She told him she never listened to music on the subway because she liked hearing the city breathe. That she rearranged her bookshelf when she couldn't sleep. That she disliked surprises-but liked plans that felt like suggestions.
Max listened as if each detail mattered.
And maybe that was why she kept going-just a little.
She didn't reach for him. Didn't lean closer. Didn't cross the lines she had drawn for herself, for Celine, for the fragile equilibrium they were all maintaining. But something had shifted all the same.
Trust, she realized, didn't always announce itself.
Sometimes it arrived disguised as a preference. A habit. A truth small enough to be shared without fear.
──── ୨୧ ────
The invitation arrived the way most of Celine's plans did-already decided, already blessed by family tradition, already impossible to decline.
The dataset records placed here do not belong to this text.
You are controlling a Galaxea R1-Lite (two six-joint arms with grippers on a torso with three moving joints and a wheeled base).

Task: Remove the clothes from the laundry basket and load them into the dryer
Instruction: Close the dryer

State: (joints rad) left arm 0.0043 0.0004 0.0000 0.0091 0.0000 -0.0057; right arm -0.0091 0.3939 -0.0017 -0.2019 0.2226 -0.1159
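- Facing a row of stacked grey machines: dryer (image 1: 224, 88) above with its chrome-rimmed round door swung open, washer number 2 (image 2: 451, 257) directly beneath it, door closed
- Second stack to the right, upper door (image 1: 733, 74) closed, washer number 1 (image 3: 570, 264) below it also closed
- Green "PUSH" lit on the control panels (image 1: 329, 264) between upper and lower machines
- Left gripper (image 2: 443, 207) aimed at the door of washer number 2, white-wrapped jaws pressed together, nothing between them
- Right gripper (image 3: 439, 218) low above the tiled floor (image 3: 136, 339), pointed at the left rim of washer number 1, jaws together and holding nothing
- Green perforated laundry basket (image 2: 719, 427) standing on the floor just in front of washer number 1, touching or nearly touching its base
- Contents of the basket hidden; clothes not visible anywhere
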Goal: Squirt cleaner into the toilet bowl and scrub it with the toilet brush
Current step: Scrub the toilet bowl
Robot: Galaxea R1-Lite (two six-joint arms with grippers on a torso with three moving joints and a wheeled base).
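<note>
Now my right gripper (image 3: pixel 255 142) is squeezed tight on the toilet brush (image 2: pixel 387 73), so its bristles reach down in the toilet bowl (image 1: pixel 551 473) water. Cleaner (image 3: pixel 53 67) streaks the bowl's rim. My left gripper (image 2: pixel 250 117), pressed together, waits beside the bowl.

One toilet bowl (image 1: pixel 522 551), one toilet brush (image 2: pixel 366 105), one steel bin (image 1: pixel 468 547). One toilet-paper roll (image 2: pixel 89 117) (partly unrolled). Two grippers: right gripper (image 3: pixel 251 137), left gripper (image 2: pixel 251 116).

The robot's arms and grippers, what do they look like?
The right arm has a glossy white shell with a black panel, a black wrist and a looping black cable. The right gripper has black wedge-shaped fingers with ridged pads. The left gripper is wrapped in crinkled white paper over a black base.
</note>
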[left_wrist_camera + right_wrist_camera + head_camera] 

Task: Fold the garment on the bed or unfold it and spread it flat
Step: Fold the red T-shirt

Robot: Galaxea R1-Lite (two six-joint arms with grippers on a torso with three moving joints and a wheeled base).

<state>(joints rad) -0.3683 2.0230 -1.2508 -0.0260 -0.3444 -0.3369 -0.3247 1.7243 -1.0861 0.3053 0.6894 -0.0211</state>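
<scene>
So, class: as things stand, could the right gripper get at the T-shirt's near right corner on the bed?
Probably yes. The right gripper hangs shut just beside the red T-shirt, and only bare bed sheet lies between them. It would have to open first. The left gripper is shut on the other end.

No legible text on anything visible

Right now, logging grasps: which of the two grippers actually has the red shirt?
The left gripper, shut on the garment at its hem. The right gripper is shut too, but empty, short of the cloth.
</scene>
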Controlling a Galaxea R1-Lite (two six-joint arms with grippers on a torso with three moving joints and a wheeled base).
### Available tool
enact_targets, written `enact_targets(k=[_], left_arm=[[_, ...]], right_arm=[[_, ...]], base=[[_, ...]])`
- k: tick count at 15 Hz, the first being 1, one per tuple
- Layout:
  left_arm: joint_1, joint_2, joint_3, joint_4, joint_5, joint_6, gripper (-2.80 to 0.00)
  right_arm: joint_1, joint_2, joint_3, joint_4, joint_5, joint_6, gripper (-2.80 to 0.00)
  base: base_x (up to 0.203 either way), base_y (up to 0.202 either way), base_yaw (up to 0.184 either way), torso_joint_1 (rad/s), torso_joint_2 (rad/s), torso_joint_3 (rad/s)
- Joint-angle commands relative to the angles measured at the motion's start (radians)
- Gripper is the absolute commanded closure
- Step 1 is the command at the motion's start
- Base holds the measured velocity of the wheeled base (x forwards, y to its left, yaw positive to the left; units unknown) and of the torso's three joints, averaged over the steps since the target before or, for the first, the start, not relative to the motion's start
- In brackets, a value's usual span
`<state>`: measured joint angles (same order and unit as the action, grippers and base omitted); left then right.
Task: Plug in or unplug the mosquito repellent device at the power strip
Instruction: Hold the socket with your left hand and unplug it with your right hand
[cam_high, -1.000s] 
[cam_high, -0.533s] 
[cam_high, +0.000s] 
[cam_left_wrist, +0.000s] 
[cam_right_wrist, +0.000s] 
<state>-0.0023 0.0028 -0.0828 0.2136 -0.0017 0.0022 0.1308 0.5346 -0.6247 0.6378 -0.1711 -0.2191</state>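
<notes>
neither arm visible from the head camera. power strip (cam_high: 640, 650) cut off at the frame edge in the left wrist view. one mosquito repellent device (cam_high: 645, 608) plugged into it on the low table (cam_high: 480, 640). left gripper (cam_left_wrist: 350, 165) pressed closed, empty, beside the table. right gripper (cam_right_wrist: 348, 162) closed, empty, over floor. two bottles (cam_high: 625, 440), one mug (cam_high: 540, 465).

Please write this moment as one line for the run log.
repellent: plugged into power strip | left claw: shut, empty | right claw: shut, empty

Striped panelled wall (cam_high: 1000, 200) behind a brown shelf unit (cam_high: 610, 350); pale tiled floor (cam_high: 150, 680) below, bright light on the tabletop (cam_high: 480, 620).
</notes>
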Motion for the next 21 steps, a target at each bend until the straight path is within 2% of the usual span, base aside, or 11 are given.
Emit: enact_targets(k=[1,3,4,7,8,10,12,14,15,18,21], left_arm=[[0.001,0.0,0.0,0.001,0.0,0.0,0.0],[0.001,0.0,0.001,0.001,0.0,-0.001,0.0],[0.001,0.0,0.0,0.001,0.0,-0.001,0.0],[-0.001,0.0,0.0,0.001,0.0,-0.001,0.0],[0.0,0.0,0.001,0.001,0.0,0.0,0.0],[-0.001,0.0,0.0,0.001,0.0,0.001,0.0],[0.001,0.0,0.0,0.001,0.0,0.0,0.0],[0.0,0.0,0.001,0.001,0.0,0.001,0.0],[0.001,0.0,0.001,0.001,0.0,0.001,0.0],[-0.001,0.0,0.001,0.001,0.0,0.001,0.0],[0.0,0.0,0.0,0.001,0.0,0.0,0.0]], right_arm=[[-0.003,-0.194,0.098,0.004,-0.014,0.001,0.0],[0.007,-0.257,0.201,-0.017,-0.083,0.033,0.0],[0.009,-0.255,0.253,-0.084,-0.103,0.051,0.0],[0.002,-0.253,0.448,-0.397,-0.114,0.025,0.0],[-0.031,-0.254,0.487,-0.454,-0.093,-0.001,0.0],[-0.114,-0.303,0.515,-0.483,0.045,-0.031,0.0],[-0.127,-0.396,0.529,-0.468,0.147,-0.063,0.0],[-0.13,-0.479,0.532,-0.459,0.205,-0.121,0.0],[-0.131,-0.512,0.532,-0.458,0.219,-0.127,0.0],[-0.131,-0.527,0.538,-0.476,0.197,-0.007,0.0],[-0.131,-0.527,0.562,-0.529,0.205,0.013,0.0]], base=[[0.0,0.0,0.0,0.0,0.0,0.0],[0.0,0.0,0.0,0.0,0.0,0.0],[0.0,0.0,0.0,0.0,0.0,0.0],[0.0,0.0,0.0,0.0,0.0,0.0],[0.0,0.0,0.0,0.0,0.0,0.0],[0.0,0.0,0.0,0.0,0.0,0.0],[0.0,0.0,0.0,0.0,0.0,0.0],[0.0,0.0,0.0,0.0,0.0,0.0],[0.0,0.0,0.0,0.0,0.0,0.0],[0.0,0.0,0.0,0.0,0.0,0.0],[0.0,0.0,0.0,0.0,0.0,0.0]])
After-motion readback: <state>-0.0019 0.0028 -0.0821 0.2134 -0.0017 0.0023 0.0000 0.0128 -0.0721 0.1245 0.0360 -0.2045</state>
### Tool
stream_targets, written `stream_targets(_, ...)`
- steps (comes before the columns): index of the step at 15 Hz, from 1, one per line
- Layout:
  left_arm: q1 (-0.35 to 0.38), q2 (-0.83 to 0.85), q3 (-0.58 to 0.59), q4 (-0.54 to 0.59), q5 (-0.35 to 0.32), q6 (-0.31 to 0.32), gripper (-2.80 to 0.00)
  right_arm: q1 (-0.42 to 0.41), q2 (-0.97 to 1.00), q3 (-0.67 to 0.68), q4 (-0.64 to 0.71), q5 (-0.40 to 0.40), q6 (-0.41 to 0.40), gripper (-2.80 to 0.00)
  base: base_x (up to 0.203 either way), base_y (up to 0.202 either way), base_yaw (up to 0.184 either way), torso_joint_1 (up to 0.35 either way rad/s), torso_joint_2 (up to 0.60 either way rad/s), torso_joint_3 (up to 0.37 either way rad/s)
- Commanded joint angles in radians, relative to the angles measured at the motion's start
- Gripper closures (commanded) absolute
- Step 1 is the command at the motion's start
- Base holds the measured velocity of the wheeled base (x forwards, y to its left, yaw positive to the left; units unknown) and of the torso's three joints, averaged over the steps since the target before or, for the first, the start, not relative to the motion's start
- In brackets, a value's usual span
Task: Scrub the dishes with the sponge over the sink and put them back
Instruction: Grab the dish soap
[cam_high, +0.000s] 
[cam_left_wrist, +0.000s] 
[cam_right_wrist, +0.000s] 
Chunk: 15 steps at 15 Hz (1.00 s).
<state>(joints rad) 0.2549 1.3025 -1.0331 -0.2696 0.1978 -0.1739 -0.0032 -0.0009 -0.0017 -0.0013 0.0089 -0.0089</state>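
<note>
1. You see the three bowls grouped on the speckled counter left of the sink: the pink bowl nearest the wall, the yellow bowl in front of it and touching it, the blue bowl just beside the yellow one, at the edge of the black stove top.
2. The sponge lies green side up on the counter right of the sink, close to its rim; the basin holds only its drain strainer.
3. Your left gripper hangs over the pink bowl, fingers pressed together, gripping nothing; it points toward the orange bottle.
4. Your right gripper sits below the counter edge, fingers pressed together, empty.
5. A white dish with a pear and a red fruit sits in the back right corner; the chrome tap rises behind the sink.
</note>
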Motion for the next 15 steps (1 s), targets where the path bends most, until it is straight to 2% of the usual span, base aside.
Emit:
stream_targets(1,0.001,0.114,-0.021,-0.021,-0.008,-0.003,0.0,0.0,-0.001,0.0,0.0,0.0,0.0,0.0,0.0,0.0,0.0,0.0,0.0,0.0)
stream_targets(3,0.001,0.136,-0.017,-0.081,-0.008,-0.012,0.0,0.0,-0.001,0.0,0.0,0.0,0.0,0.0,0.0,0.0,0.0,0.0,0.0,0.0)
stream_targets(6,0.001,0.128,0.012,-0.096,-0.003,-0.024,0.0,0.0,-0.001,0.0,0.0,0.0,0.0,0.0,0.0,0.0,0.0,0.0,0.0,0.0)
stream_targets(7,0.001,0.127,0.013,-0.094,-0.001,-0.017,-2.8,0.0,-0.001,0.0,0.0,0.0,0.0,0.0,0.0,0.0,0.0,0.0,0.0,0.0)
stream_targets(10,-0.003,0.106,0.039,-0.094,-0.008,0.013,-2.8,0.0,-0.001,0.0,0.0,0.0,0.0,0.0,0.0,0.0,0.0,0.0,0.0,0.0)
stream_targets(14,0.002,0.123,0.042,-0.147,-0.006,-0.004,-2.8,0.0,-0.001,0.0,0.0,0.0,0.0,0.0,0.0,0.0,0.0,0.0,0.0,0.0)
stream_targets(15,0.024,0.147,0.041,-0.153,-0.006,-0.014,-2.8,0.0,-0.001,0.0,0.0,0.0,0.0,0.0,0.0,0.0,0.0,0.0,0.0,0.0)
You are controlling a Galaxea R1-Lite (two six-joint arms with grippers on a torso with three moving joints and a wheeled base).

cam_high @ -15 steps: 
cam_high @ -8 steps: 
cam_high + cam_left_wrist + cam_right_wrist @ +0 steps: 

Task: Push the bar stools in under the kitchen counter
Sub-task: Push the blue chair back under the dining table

Every summer, without fail, Celine's family gathered for the Fourth of July. It was less a party than a ritual: a long weekend in the Hamptons, generations folded into one another, champagne on the deck, fireworks over the water, the quiet insistence that everyone belonged simply by being present.
Catherine was included again, as she always was.
No one questioned it anymore. She was spoken of as a distant relative-an affectionate fiction born of years spent drifting in and out of Celine's grandmother's penthouse, of birthdays celebrated at the same long table, of her name appearing naturally on guest lists beside cousins and old family friends.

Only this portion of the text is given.